• Work task: Emit the entire listing verbatim.

• Source records:

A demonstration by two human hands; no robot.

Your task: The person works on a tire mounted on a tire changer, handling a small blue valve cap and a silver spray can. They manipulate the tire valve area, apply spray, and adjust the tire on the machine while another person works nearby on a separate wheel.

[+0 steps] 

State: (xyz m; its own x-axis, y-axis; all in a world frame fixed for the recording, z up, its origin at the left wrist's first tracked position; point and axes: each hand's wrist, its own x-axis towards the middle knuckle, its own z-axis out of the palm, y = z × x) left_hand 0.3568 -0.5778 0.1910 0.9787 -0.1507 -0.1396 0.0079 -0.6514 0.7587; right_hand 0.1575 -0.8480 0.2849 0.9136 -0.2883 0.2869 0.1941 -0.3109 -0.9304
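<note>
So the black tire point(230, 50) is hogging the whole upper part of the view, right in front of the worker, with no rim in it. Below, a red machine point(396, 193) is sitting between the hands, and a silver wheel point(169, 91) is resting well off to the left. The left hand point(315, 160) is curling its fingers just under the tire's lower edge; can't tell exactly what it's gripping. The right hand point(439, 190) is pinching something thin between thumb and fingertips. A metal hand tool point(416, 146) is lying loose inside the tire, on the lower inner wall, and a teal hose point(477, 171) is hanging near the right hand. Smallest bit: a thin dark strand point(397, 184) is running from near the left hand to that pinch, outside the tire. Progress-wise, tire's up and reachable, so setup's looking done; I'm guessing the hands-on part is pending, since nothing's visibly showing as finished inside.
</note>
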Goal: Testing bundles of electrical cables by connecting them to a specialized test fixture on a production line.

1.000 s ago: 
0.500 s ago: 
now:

• Solution:
A demonstration by two human hands; no robot.

Your task: The person works on a tire mounted on a tire changer, handling a small blue valve cap and a silver spray can. They manipulate the tire valve area, apply spray, and adjust the tire on the machine while another person works nearby on a separate wheel.

[+0 steps] 

State: (xyz m; its own x-axis, y-axis; all in a world frame fixed for the recording, z up, its origin at the left wrist's first tracked position; point and axes: each hand's wrist, its own x-axis towards the middle knuckle, its own z-axis out of the palm, y = z × x) left_hand 0.3568 -0.5778 0.1910 0.9787 -0.1507 -0.1396 0.0079 -0.6514 0.7587; right_hand 0.1575 -0.8480 0.2849 0.9136 -0.2883 0.2869 0.1941 -0.3109 -0.9304
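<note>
So the black tire point(230, 50) is hogging the whole upper part of the view, right in front of the worker, with no rim in it. Below, a red machine point(396, 193) is sitting between the hands, and a silver wheel point(169, 91) is resting well off to the left. The left hand point(315, 160) is curling its fingers just under the tire's lower edge; can't tell exactly what it's gripping. The right hand point(439, 190) is pinching something thin between thumb and fingertips. A metal hand tool point(416, 146) is lying loose inside the tire, on the lower inner wall, and a teal hose point(477, 171) is hanging near the right hand. Smallest bit: a thin dark strand point(397, 184) is running from near the left hand to that pinch, outside the tire. Progress-wise, tire's up and reachable, so setup's looking done; I'm guessing the hands-on part is pending, since nothing's visibly showing as finished inside.
</note>
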Goal: Testing bundles of electrical cables by connecting them to a specialized test fixture on a production line.

1.000 s ago: 
0.500 s ago: 
now:

Nothing else remains for the exercise.